▸ Assigned task
The required answer is an exact copy of every line from the beginning of the entries through the line with "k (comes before", with all pictures omitted.

▸ Data excerpts

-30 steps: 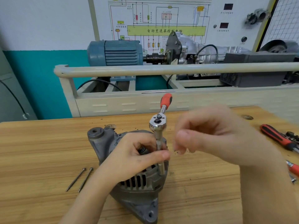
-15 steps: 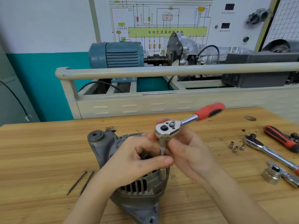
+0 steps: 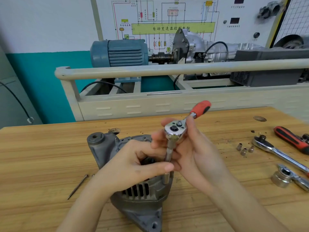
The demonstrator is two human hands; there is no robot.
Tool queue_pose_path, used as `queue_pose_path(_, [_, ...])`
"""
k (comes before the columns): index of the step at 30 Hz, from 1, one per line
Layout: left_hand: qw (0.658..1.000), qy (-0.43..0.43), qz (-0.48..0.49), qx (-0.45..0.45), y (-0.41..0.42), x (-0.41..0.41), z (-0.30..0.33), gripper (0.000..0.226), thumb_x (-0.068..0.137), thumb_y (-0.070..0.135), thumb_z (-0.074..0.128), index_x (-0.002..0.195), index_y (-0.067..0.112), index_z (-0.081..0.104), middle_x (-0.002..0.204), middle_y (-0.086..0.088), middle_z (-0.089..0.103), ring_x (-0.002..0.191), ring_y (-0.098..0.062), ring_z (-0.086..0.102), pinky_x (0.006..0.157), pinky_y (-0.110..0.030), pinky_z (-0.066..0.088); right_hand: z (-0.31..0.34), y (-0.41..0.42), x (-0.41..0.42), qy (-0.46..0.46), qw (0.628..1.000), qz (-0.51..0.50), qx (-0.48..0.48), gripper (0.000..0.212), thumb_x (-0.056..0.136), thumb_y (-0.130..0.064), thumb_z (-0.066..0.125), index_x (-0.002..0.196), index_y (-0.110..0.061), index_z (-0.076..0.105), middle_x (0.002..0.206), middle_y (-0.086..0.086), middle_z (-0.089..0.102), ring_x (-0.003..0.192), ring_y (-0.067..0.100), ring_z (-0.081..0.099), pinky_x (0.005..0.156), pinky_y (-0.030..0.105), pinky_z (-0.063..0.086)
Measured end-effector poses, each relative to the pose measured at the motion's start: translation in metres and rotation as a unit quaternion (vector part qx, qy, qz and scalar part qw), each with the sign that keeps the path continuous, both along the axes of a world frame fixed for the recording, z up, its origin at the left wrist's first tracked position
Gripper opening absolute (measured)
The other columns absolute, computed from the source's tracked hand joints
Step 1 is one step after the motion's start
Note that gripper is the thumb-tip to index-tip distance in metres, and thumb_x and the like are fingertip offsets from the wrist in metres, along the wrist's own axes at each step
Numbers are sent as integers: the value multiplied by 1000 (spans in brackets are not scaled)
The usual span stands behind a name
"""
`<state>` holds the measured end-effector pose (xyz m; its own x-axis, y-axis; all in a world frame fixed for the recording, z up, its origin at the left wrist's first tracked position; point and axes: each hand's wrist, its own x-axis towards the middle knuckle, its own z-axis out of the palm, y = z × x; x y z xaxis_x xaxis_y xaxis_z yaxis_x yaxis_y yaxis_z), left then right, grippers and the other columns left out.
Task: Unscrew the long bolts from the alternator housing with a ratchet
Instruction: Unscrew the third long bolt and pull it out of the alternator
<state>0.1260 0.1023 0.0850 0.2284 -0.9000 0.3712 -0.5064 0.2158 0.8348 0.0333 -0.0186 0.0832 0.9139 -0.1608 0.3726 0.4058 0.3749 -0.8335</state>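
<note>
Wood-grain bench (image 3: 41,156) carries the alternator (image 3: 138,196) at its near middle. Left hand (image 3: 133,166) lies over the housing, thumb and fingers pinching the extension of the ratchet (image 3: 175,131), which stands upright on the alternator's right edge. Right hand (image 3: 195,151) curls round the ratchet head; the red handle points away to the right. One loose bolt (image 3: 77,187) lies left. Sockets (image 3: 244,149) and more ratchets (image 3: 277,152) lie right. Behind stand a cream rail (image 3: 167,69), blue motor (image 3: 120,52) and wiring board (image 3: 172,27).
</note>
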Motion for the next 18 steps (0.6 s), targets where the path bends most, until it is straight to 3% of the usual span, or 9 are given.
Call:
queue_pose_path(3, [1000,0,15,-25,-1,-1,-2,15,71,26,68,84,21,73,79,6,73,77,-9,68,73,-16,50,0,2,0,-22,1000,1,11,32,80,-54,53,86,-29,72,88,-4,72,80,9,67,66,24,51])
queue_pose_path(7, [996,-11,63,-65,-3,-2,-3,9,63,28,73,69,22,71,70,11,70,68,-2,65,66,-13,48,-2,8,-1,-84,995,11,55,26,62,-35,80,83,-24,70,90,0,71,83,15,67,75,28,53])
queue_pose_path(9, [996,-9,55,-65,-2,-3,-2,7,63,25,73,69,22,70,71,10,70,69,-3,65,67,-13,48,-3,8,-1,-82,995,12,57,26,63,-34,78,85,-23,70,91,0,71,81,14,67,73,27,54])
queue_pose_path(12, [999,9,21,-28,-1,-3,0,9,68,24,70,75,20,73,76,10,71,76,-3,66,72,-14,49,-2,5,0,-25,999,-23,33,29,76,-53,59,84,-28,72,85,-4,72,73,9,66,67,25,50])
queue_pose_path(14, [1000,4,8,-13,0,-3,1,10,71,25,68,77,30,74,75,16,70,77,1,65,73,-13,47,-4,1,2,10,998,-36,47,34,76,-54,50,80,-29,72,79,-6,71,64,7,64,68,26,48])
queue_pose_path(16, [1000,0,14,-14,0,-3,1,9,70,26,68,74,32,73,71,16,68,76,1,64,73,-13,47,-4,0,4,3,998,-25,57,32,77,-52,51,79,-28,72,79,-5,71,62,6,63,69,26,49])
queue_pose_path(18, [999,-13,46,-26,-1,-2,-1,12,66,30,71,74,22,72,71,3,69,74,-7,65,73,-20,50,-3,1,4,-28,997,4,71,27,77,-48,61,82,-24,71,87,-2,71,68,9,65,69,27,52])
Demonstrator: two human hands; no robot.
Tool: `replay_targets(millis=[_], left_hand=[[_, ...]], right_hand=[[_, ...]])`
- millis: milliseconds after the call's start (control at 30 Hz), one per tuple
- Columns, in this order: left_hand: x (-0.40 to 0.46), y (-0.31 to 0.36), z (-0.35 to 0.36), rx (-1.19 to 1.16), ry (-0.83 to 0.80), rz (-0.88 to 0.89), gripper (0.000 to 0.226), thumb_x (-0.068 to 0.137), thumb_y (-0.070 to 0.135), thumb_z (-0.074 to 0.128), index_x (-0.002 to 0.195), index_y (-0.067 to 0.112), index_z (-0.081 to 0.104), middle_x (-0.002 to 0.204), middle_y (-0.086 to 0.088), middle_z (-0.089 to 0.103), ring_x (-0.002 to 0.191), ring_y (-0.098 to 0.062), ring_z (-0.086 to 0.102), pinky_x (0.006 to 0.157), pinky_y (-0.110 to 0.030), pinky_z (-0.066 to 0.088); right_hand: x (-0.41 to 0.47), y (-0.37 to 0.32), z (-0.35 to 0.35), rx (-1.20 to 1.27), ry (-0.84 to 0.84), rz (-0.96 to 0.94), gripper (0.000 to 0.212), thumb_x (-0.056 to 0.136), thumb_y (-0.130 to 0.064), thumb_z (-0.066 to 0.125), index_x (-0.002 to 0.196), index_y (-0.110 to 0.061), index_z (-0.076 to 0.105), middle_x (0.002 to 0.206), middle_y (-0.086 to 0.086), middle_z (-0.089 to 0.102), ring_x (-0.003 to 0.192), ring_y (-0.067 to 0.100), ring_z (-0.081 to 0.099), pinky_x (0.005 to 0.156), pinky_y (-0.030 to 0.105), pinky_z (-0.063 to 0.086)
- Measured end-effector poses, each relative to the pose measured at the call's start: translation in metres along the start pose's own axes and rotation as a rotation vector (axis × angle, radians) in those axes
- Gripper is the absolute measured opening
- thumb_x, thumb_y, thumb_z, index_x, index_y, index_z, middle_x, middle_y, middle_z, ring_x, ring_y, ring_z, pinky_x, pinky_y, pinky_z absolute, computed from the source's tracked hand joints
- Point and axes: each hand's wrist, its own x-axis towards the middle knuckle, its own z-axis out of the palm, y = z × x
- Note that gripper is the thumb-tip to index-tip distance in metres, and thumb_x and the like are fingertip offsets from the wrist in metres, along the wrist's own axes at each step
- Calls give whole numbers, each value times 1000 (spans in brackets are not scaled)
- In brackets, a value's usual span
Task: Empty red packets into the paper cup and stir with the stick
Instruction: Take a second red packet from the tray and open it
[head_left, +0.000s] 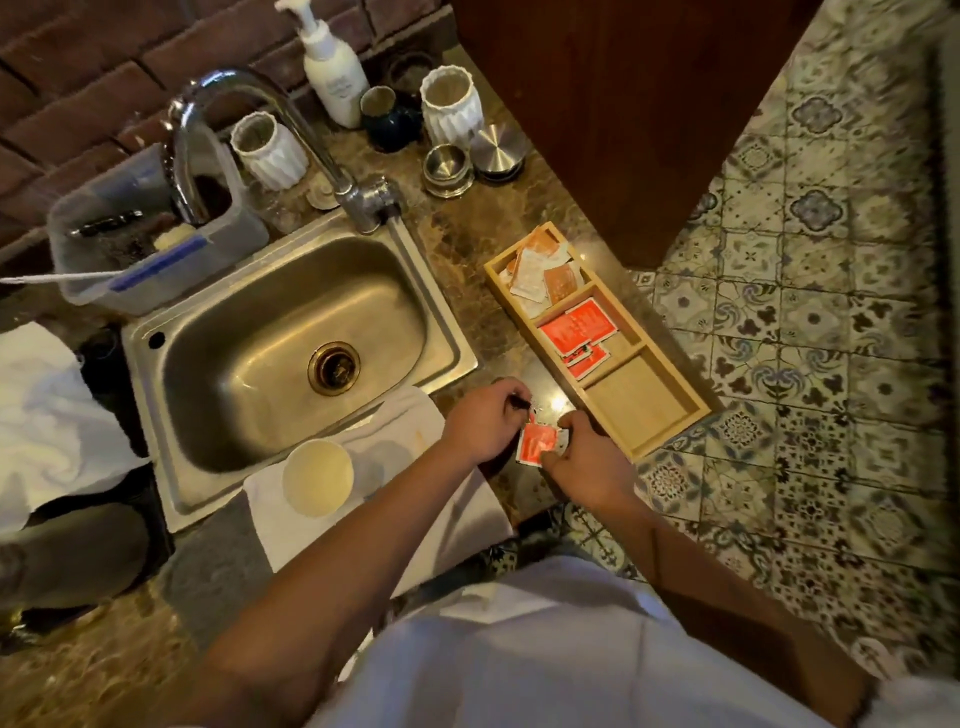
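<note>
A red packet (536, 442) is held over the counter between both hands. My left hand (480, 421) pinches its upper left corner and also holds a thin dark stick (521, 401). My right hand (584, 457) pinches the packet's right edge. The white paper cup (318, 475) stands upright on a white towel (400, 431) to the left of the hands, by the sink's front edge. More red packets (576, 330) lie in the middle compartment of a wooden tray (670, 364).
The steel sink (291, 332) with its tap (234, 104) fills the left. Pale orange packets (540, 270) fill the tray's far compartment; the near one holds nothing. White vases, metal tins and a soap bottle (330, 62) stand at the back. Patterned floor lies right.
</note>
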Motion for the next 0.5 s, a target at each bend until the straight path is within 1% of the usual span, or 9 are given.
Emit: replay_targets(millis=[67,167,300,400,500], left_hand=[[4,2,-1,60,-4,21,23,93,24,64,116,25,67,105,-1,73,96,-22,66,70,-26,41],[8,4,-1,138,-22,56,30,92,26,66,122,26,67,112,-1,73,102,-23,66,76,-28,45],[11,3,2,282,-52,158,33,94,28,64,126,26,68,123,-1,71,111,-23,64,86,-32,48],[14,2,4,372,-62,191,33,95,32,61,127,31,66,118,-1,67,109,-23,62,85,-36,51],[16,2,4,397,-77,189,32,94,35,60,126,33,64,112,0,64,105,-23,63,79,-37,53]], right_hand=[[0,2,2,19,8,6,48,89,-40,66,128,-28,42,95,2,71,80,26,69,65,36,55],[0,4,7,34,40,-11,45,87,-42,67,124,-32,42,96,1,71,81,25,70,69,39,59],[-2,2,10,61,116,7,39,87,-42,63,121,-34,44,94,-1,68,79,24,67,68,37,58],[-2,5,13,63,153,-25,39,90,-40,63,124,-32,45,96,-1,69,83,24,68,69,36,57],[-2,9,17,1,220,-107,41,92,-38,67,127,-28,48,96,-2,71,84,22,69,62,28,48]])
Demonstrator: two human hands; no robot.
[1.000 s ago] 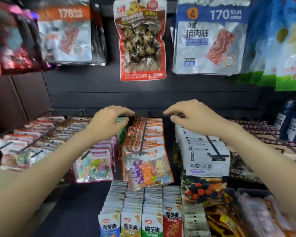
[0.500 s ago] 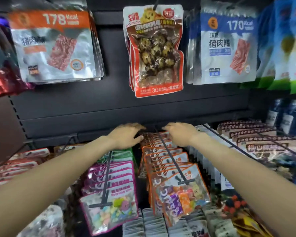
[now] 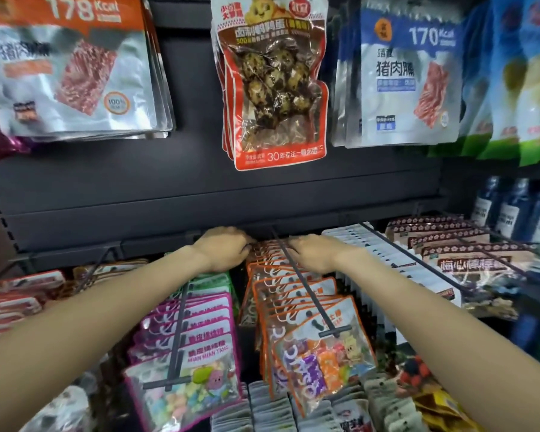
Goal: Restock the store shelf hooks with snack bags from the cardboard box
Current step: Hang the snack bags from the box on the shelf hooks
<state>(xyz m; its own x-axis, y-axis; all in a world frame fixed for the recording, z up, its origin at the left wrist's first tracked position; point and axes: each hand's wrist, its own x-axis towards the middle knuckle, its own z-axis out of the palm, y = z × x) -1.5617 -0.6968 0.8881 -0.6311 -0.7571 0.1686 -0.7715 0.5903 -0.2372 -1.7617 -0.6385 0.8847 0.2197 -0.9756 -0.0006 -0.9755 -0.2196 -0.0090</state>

▸ Problem solution
-30 steps: 
-15 steps: 
+0 steps: 
The demonstrator is two human hands; there is no robot.
Tool queue_pose_path, used as `queue_pose_path(_, [_, ...])`
"""
k (comes before the columns): index of the step at 30 Hz, from 1, one per line

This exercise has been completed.